Любодар, не теряя времени, по-хозяйски сел в кресло под окном. Он говорил с выражением, которое свойственно некоторым балованным боярским детям – смесь игривой спеси и безразличия, в которой одно одолевало другое в зависимости от того, каким чином обладал его собеседник.
– Стало быть, ты теперь по ночам не спишь, Княже? Али так неладно люди тебе служат, так что тебе даже до покоев от дел да забот не дойти? Объясниться мне с ними, чтоб не забывали, чем каша пахнет?
Князь вздохнул:
– Полно бесноваться, Любодар. Я уж не молод: злые языки здоровье испортили. Ни на что теперь сил не хватает. Вот и сморило.
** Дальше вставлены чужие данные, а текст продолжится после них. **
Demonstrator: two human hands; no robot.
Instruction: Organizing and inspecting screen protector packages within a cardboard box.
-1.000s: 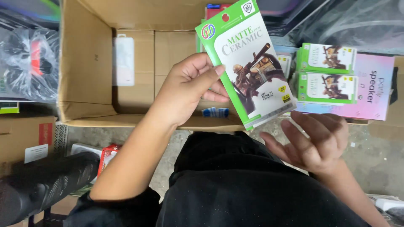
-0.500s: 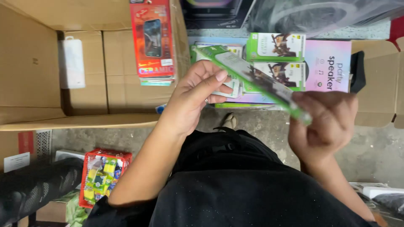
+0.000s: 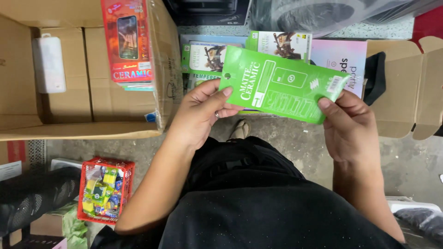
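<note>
Two hands, left hand and right hand, were clasped on opposite ends of a flat green packet, held level.

clothing: black, finely speckled | arms: bare, no sleeves | left hand: ring on finger

Surrounding stock, floor level

Open cardboard box at left, red packets stacked on its right wall; red basket of small items below; green packets and pink box near top edge.
</note>
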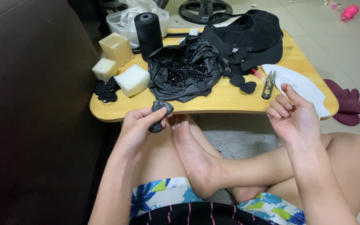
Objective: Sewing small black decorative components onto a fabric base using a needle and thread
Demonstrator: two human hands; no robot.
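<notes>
**Hands working a small black piece at the table edge**

The left hand [140, 123] is pinching a small black fabric piece [160, 114] between thumb and fingers, just off the near rim of the wooden lap table [230, 100]. The right hand [292, 114] is hovering at 3 o'clock from it, well apart, fingers half curled, thumb and forefinger pressed as if on something fine; whether it is holding a needle or thread, I cannot tell.

At 12 o'clock from the left hand, a black bag of beads [186, 73] is lying open. Thread snips [268, 85] are resting at 11 o'clock from the right hand.

Risk, as judged: a knock to the table could be spilling beads; a loose pinch could be dropping the piece onto the legs below.
</notes>
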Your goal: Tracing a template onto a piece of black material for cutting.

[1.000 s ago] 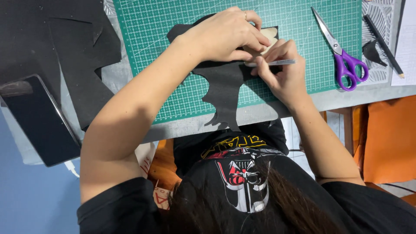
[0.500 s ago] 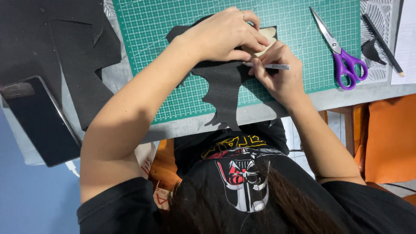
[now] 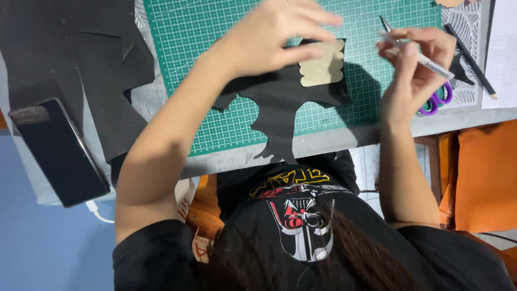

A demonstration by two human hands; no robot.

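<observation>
My left hand hovers above the green cutting mat with loose fingers and nothing in it. Just below and to its right, a tan scalloped card piece rests on a black paper cutout that hangs over the mat's near edge. My right hand is raised to the right of the cutout, off the paper, and grips a white pen that slants across its fingers.
Purple-handled scissors lie partly hidden behind my right hand, with a black pencil beyond them. Large black paper scraps and a dark phone lie at the left. An orange surface sits at lower right.
Both hands have lifted off the black cutout. The left hand rose and uncovered the tan card piece. The right hand moved right and up with the pen.
</observation>
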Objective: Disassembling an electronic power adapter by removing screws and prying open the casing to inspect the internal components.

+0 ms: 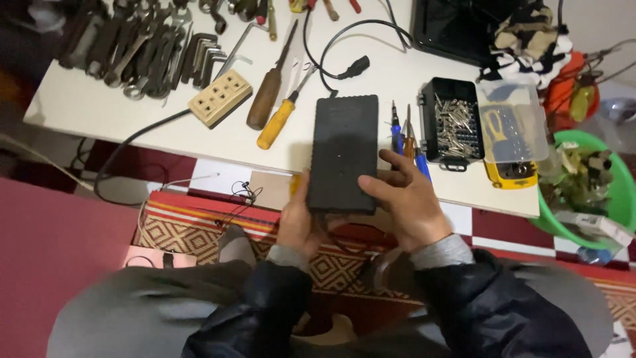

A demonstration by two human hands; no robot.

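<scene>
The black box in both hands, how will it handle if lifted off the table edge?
The black box looks rigid and flat, so it probably won't flex. Its smooth matte top may slip a little. The left hand and right hand both grip its near end, hinting at some weight.

1. Cool, even light falls brightest on the white rectangular tabletop.
2. The corners darken, especially the upper left.
3. Motion blur smears the dark padded jacket sleeves and knees below.
4. Soft shadows, no harsh glare.
</scene>
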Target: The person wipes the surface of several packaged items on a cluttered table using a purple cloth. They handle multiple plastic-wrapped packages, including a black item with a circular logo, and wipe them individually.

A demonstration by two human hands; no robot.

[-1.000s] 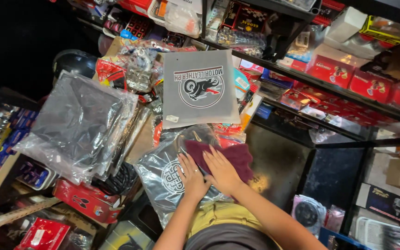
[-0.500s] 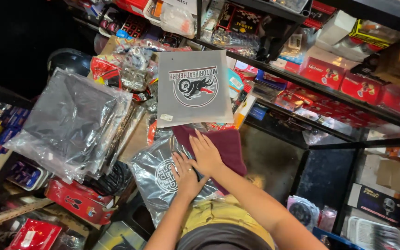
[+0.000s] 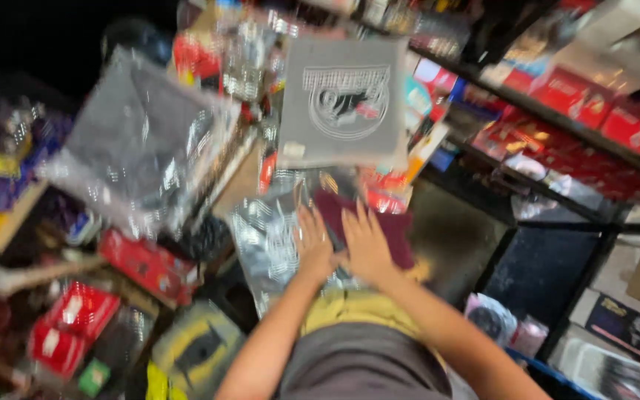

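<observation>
I see both hands flat, fingers spread and grasping nothing, pressing the maroon cloth (image 3: 379, 222). My left hand (image 3: 314, 244) sits on its left edge, over the clear plastic bag (image 3: 268, 244); my right hand (image 3: 364, 244) is more central. The cloth extends far and right, below the grey printed package (image 3: 342, 100).

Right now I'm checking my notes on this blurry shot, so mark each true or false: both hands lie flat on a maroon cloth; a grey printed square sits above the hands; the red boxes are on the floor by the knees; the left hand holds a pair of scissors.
1. True: the left hand and right hand rest flat on the maroon cloth.
2. True: the grey printed square lies above them.
3. False: the red boxes stand on the shelf at upper right.
4. False: the left hand is open and holds nothing.
</observation>
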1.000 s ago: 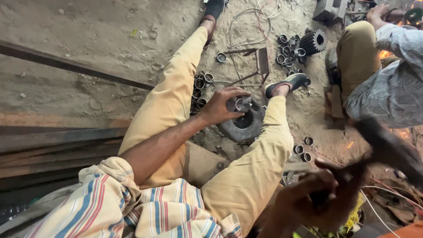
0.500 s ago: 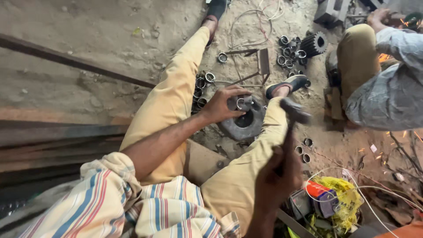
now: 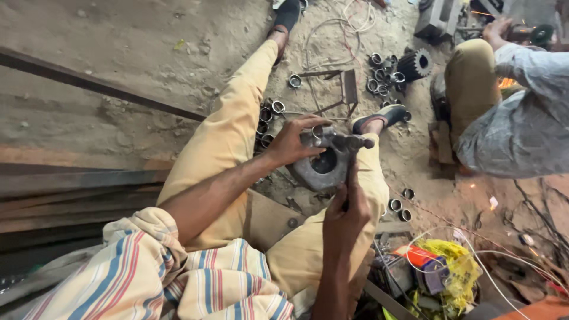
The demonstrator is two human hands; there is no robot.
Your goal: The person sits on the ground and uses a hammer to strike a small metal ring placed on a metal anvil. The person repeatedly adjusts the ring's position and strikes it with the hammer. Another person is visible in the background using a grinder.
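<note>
The person sits on a dirt floor (image 3: 118, 35) with legs spread; between the knees lies a round metal housing (image 3: 323, 169) with a dark hole in its middle. The left hand (image 3: 293, 142) is curled over the housing's upper rim, fingers closed loosely on a small shiny metal piece (image 3: 317, 135) standing there. The right hand (image 3: 344, 222) is wrapped tight round the handle of a hammer (image 3: 351, 145), whose head sits level just above that piece (whether it touches is hard to tell).

Room is tight; the trouser legs hem the housing on both sides, and short metal rings (image 3: 267, 115) crowd the floor by the left knee. Open dirt lies to the upper left, bounded by a long steel bar (image 3: 89, 83).

A second person (image 3: 521, 124) crouches at the right edge, cut off by the frame; a tangle of wire and yellow plastic (image 3: 450, 266) fills the lower right, its contents unclear.
</note>
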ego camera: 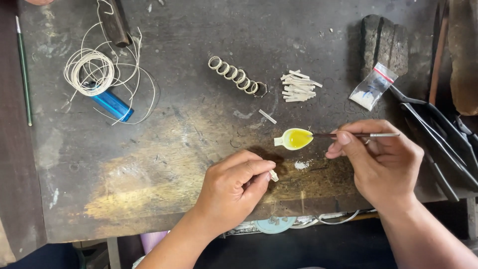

Да… непросто ему приходилось при дворе без колдуньи. Она и подлатать могла, и сглаз снять, и подсказывала, когда надо, и дела вела так, чтобы никто не шептался. Князю такого умения не доставало. Если бы опять заговорили, что Золтоградский Государь связался невесть с чем – да не просто так, а по заботам Княжества – перед народным судом его не спасли бы ни знатность рода, ни личное войско. Кудесников-то мало кто любит. Особенно здесь, в столице.
– Ладно-ладно, – он поправил волосы, которые лезли ему в лицо, и подпер голову рукой, все пальцы которой были унизаны кольцами, – Вижу, Княже, что ты опечален. Тогда к делу: мои люди прибудут ко двору только завтра к вечеру, так что сохрани до тех пор наш разговор, ежели не хочешь молвы.
Перстни сверкнули на свечном свету.
– Должно быть, тебе пока неведомо, что три ночи тому назад кочевники разорили ремесленную деревню под Рябрянкой? Говорят, прошли по южной границе. Чьи люди там пост держали? Уж не Степана Федоровича ли...?
Не успел он договорить, как сверху, со стороны терема, где бабки укладывали спать княжеских дочек, раздался грохот. Да такой сильный, будто с обеденного стола на большом пиру разом свернули скатерть, чтобы вся кухонная утварь полетела на пол. Любодар затих и прислушался: в наступившей тишине наверху зазвучал глухой топот.
Они с князем, не сговариваясь, вскочили на ноги. Любодар схватился за ножны на поясе, готовый к бою, а Государь уж было хотел бежать на подмогу дочкам, но весь его пыл затих, как только в коридоре, разносимый эхом, раздался задыхающийся плач Васёны, его младшенькой.
– М-марфа-а! Папенька-а...! – топот затих посреди коридора, когда со стороны терема зазвучали охи старых нянек и оклики дежуривших в коридоре спальников, нагнавших Васёну. – Где вы все? Пожалуйста. Сестрица меня пугает. Она меня-а убьё-о-от.